Introduction

Training and test splitting is how you simulate the real-world question every model must answer: can it generalize to data it has never seen before? The training set teaches the model, while the test set stays hidden until evaluation time. The split itself is simple. The important part is doing it in a way that avoids leakage, preserves the data distribution, and matches the actual prediction scenario.

The Basic Idea

A dataset is commonly divided into at least two parts:

• training data, used to fit the model
• test data, used only for final evaluation

A simple example with scikit-learn looks like this:

1from sklearn.model_selection import train_test_split
2
3X_train, X_test, y_train, y_test = train_test_split(
4    X, y,
5    test_size=0.2,
6    random_state=42
7)

Here, 80 percent of the data becomes training data and 20 percent becomes test data.

Why the Test Set Must Stay Untouched

The test set exists to estimate how the trained model will behave on future unseen data. If you use the test set during tuning, feature selection, preprocessing decisions, or threshold adjustment, it stops being a fair test.

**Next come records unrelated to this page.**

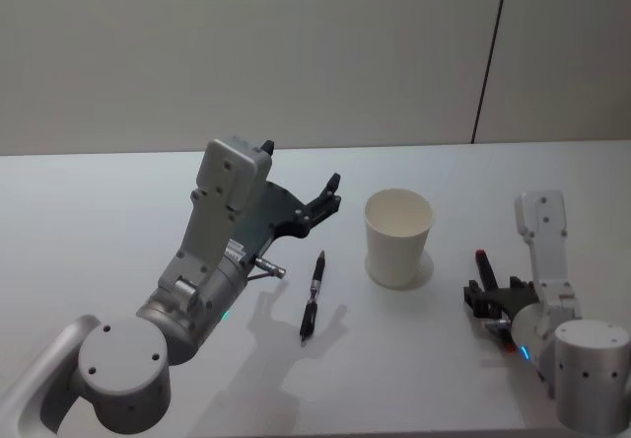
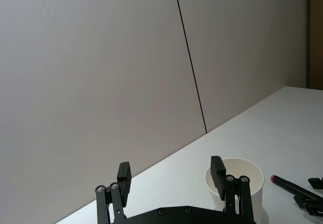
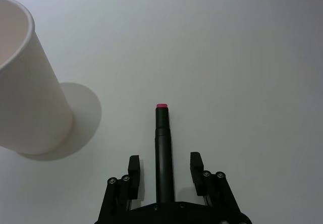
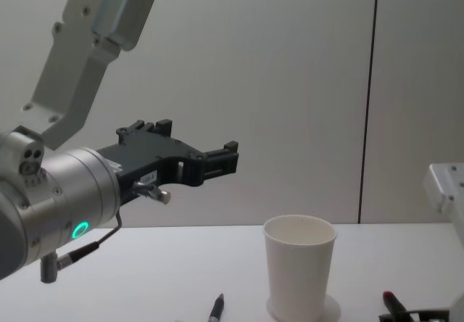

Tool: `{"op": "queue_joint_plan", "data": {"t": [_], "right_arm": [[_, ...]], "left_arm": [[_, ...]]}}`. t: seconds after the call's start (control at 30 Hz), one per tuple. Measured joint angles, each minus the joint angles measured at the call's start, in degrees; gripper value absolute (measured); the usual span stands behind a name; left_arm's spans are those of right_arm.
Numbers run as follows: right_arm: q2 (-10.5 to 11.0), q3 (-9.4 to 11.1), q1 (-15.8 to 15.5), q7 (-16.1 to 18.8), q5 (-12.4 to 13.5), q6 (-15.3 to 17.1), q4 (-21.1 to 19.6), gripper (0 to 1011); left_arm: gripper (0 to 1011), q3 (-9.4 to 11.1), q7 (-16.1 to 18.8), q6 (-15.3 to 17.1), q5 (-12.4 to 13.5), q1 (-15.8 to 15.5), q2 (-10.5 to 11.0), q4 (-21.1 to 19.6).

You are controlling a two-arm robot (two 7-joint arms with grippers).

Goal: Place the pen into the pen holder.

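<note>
A black pen (image 1: 312,295) lies on the white table left of the pen holder (image 1: 398,238), a plain white paper cup standing upright. My left gripper (image 1: 330,196) hangs open and empty in the air above and behind that pen, level with the cup's rim (image 4: 299,224); its fingers (image 2: 123,176) are spread wide. A second black pen with a red tip (image 3: 161,138) lies on the table right of the cup. My right gripper (image 3: 164,161) rests low around this pen, open, with a gap on each side of it.
The table's far edge meets a plain grey wall with a dark vertical seam (image 4: 370,97). The cup (image 3: 25,82) stands a short way from the right gripper. Bare table lies around both pens.
</note>
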Motion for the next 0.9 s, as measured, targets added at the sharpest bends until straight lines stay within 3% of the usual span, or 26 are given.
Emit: {"op": "queue_joint_plan", "data": {"t": [0.23, 0.27, 0.5, 0.9], "right_arm": [[-0.1, 0.2, 0.2, 0.2, -0.3, 0.1, 0.7, 446], [-0.2, 0.2, 0.2, 0.3, -0.3, 0.1, 0.7, 360], [-0.2, 0.5, 0.3, 1.0, -0.7, -0.1, 0.9, 182], [-0.1, 0.7, -0.1, 2.2, -1.4, -1.5, 0.0, 183]], "left_arm": [[1003, 0.0, 0.0, 0.0, 0.0, 0.0, 0.0, 0.0], [1003, 0.0, 0.0, 0.0, 0.0, 0.0, 0.0, 0.0], [1003, 0.0, 0.0, 0.0, 0.0, 0.0, 0.0, 0.0], [1003, 0.0, 0.0, 0.0, 0.0, 0.0, 0.0, 0.0]]}}
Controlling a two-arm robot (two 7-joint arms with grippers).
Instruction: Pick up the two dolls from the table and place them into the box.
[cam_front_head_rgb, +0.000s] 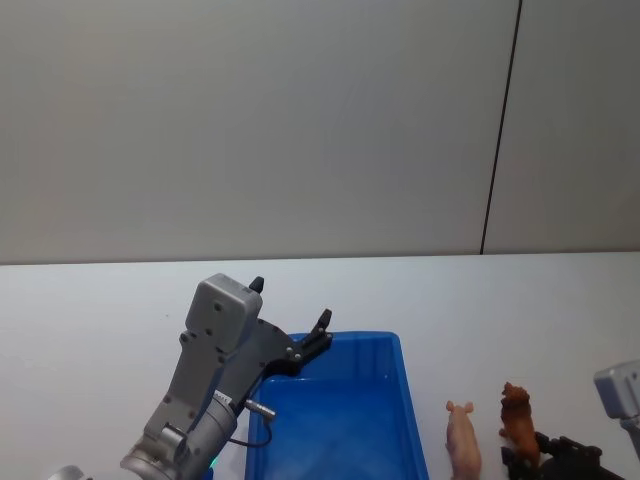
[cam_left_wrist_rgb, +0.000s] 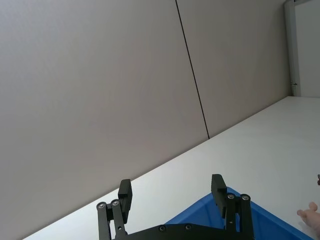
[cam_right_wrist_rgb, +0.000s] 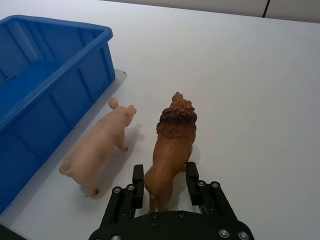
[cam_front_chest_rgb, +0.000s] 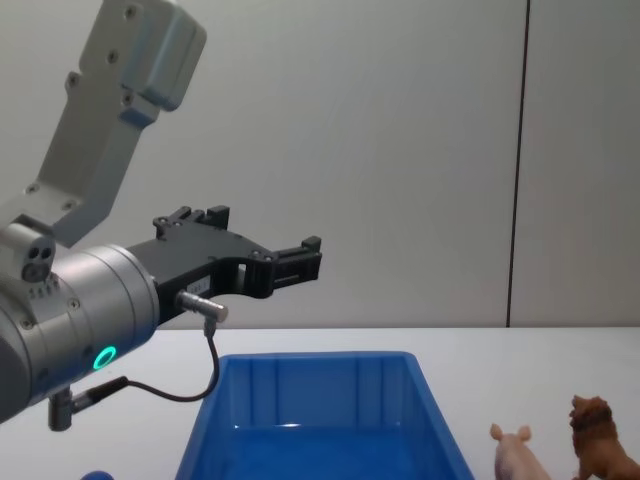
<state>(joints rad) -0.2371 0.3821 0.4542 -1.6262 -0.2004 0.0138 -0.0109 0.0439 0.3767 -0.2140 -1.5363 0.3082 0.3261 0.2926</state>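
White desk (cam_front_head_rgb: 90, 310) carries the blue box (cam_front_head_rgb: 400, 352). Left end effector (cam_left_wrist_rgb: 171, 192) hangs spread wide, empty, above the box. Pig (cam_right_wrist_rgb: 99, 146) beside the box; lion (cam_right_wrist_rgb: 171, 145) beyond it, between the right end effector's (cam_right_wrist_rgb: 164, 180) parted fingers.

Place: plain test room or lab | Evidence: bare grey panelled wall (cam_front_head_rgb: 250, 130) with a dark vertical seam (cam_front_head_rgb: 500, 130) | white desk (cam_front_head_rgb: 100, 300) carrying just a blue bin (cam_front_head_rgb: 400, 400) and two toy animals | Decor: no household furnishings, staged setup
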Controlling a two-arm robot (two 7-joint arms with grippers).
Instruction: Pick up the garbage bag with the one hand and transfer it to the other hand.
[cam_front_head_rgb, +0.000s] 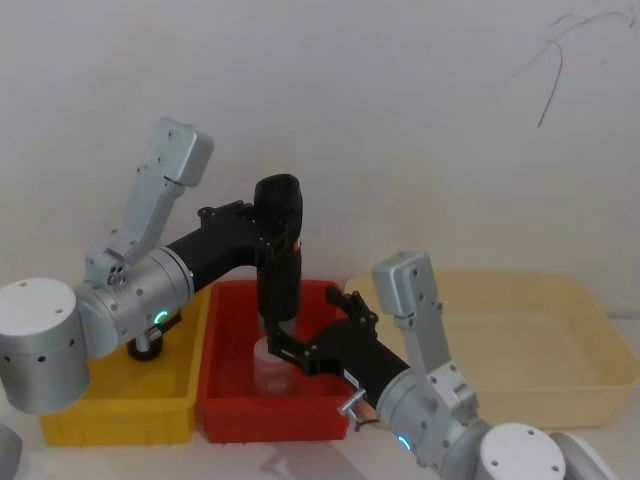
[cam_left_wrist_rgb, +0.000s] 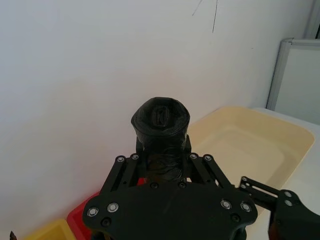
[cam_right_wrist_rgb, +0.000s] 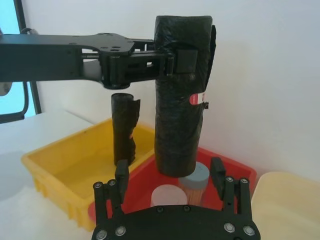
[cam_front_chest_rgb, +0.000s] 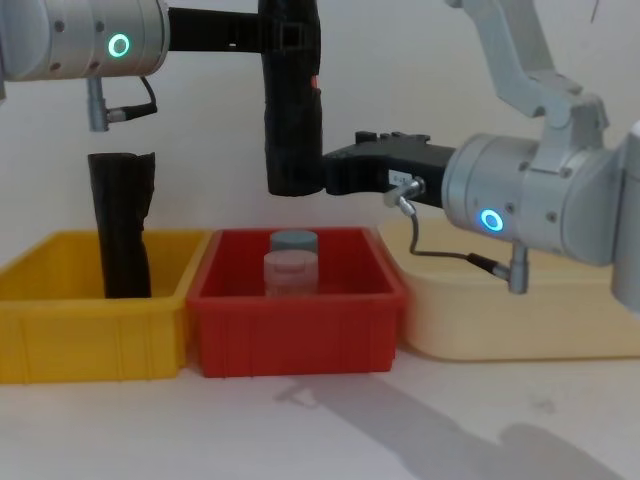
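Observation:
The garbage bag, a tightly rolled black cylinder with a small red mark, hangs upright above the red bin. My left gripper, on the green-lit arm, is shut on the roll's upper part; its fingers clamp both sides just under the rounded top. My right gripper, on the blue-lit arm, stands open at the bag's lower end, one finger on each side and wider apart than the roll.
A yellow bin at the left holds a second black roll standing upright. Under the bag, two round containers sit in the red bin. A cream tray lies at the right, with a white wall close behind.

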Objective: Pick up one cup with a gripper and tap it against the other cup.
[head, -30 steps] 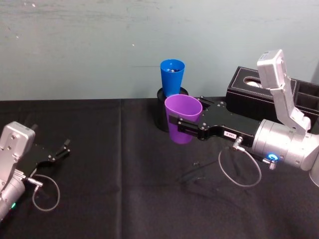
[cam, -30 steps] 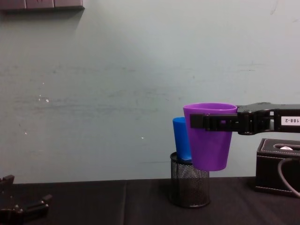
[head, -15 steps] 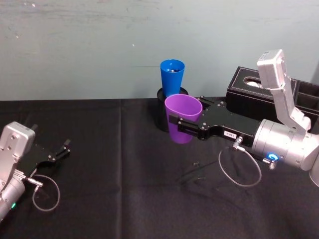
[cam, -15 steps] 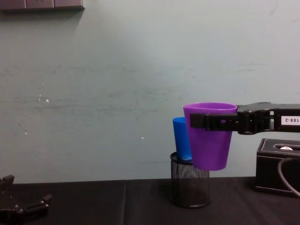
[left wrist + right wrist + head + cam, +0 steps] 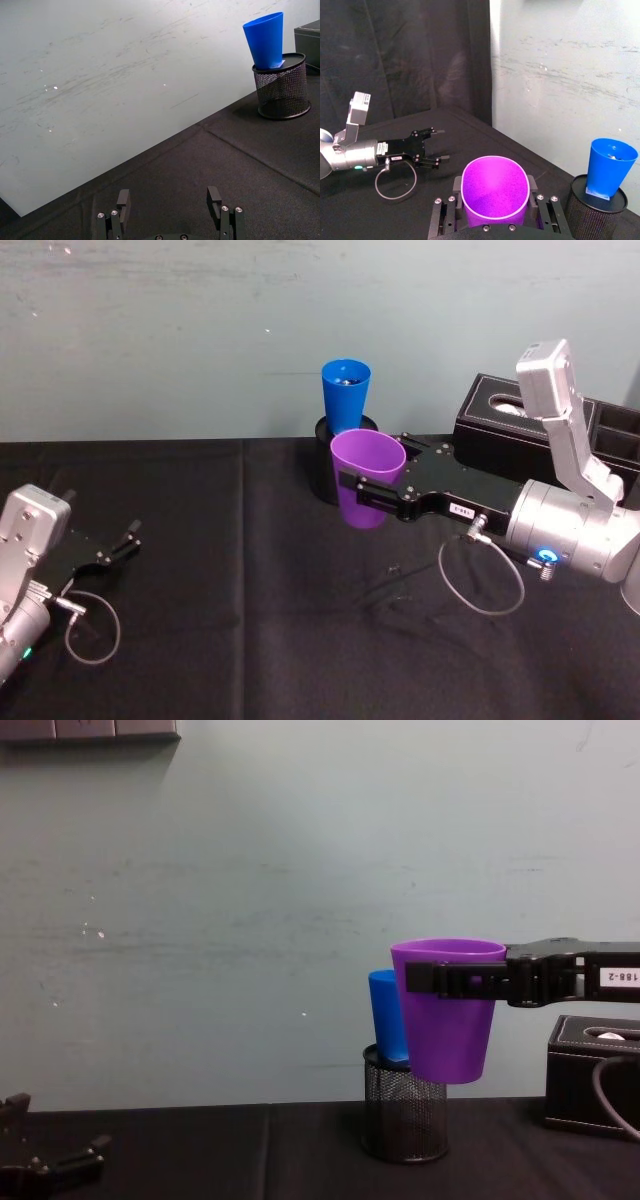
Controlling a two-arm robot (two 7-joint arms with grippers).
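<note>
Two cups: one purple cup [image 5: 368,480] and one blue cup [image 5: 346,392]. One mesh holder [image 5: 404,1125], one black box [image 5: 488,422], and two grippers, left gripper [image 5: 118,546] and right gripper [image 5: 352,490].

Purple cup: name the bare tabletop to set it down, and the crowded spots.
Bare black cloth lies between the open left gripper and the mesh pen holder. Crowded at the back right: the blue cup in that holder, the purple cup held by the right gripper, and the black box.

The purple cup [image 5: 448,1040] and bright blue cup [image 5: 345,400] are plain; the pen holder [image 5: 404,1125] is black mesh, the tablecloth [image 5: 250,620] black.
</note>
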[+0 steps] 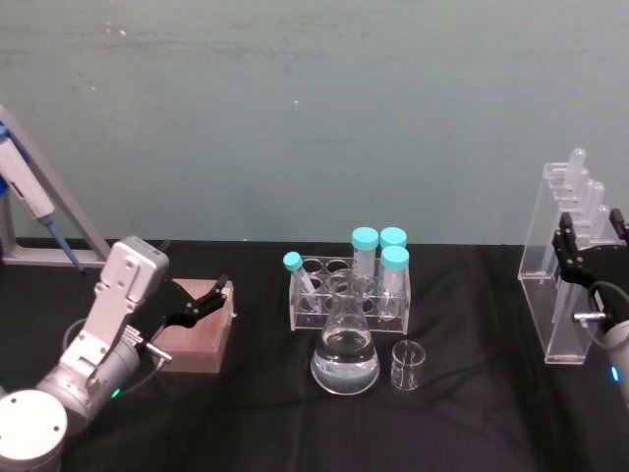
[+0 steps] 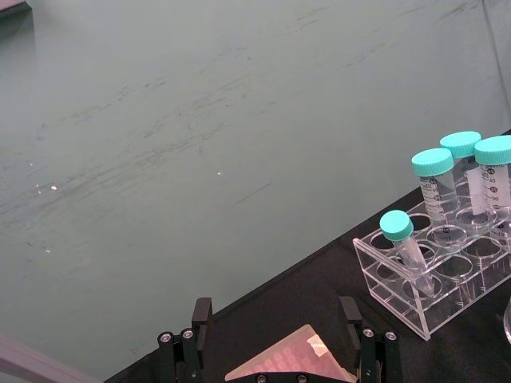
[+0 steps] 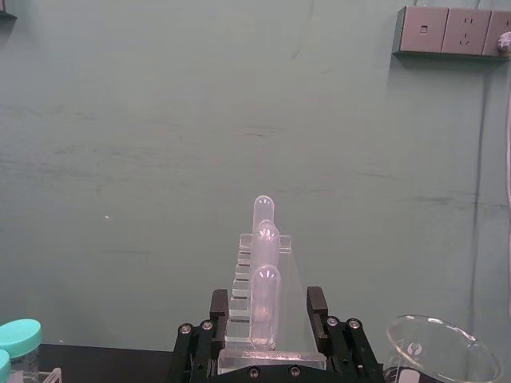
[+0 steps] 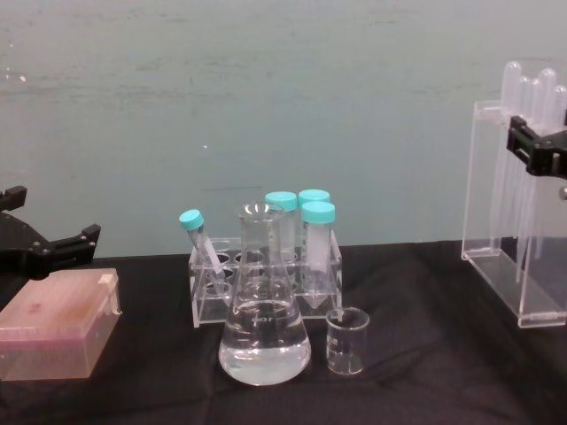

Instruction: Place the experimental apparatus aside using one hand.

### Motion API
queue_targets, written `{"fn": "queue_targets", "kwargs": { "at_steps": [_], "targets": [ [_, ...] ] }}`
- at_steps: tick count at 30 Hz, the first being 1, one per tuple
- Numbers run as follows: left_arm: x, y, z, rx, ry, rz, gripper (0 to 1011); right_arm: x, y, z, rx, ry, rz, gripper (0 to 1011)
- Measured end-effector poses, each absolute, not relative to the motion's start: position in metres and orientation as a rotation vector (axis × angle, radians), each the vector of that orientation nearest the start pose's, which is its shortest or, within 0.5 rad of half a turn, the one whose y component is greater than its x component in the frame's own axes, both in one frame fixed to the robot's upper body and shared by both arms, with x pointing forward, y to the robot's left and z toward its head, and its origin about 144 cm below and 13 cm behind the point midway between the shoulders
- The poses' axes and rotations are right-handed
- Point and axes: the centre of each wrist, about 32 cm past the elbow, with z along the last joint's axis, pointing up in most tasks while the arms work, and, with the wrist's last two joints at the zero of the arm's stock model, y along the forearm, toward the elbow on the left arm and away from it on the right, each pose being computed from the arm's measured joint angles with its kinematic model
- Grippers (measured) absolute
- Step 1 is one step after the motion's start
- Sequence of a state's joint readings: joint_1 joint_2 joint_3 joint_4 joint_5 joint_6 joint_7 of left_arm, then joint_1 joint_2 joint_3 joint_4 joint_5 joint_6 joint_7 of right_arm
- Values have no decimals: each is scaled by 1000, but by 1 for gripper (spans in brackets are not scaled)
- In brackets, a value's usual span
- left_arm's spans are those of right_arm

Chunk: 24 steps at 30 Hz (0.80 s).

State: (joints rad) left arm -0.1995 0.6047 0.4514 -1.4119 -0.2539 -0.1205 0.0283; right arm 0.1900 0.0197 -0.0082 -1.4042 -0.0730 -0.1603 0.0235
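Bench labware with two black grippers, listed left to right.
Left gripper (image 1: 218,295): we log it low at the table's left, fingers apart, poised over a pink box (image 1: 197,339). Centre: clear tube rack (image 1: 349,295) with teal-capped tubes (image 1: 393,261); in front of it stands the conical flask (image 1: 345,359) holding clear liquid, with the small beaker (image 1: 408,366) just beside it on the right. Far right: we note the tall acrylic stand (image 1: 550,295) with pipettes (image 1: 580,187), upright on the black table (image 1: 472,423) and well apart from the flask. The right gripper (image 1: 592,241) has its fingers clamped on the stand's upper part, one on each side.
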Motion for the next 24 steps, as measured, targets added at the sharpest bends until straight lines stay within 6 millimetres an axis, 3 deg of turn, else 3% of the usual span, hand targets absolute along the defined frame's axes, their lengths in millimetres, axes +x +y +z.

That is why many workflows also introduce a validation set or cross-validation for model selection, leaving the test set for the very end.

Common Split Ratios

There is no universal split ratio, but common patterns are:

• 80/20
• 70/30
• 60/20/20 for train, validation, and test

The right ratio depends on dataset size. If you have a very large dataset, even 10 percent test data can be plenty. If you have a very small dataset, cross-validation is often more informative than a single holdout split.

Use Stratification for Classification

If the target classes are imbalanced, random splitting can produce distorted class proportions. Stratified splitting helps keep the label distribution similar across train and test sets.

1from sklearn.model_selection import train_test_split
2
3X_train, X_test, y_train, y_test = train_test_split(
4    X, y,
5    test_size=0.2,
6    random_state=42,
7    stratify=y
8)

This is especially important when minority classes are small. Without stratification, the test set may end up with too few examples of the rare class to evaluate meaningfully.

Split Before Fitting Preprocessing

One of the biggest rules in machine learning is: split first, fit preprocessing second.

Correct pattern:

1. split into training and test sets
2. fit scalers, encoders, or imputers on training data only
3. apply the learned transforms to both training and test data

Wrong pattern:

1. fit a scaler on the full dataset
2. split afterward

The wrong pattern leaks information from the test set into training.

Time Series Data Is Different

For time series, random splitting is often wrong because it lets the model train on future information and test on the past.

A time-aware split should preserve chronology:

1X_train = X[:800]
2X_test = X[800:]
3y_train = y[:800]
4y_test = y[800:]

The general rule is that the split should reflect the actual prediction scenario. If the model will predict the future from the past, the data split should do the same.

Grouped Data Needs Grouped Splits

If multiple rows belong to the same user, patient, device, or document, random row-level splitting can leak entity-specific information across train and test.

In those cases, grouped splitting is safer so the same entity does not appear in both sets.

This is a common hidden source of inflated scores in real-world tabular problems.

Validation and Cross-Validation

A single train-test split is often enough for a first baseline. But if you need to tune hyperparameters or compare many models, use:

• a validation set
• or cross-validation on the training data

Then evaluate once on the test set at the end. That keeps the final estimate honest.

Common Pitfalls

A common mistake is preprocessing the entire dataset before the split. That leaks test-set information.

Another issue is using the test set repeatedly while tuning the model, which turns it into a validation set in disguise.

Developers also often forget stratification for imbalanced classification problems, leading to misleading evaluation.

Finally, random splitting is inappropriate for time series or grouped data where rows are not independent.

Summary

• Training data is for fitting the model; test data is for final evaluation only.
• Split the data before fitting scalers, encoders, or other preprocessing steps.
• Use stratified splits for imbalanced classification when appropriate.
• Use time-aware or group-aware splits when the data structure requires it.
• Treat the test set as a final exam, not as part of model development.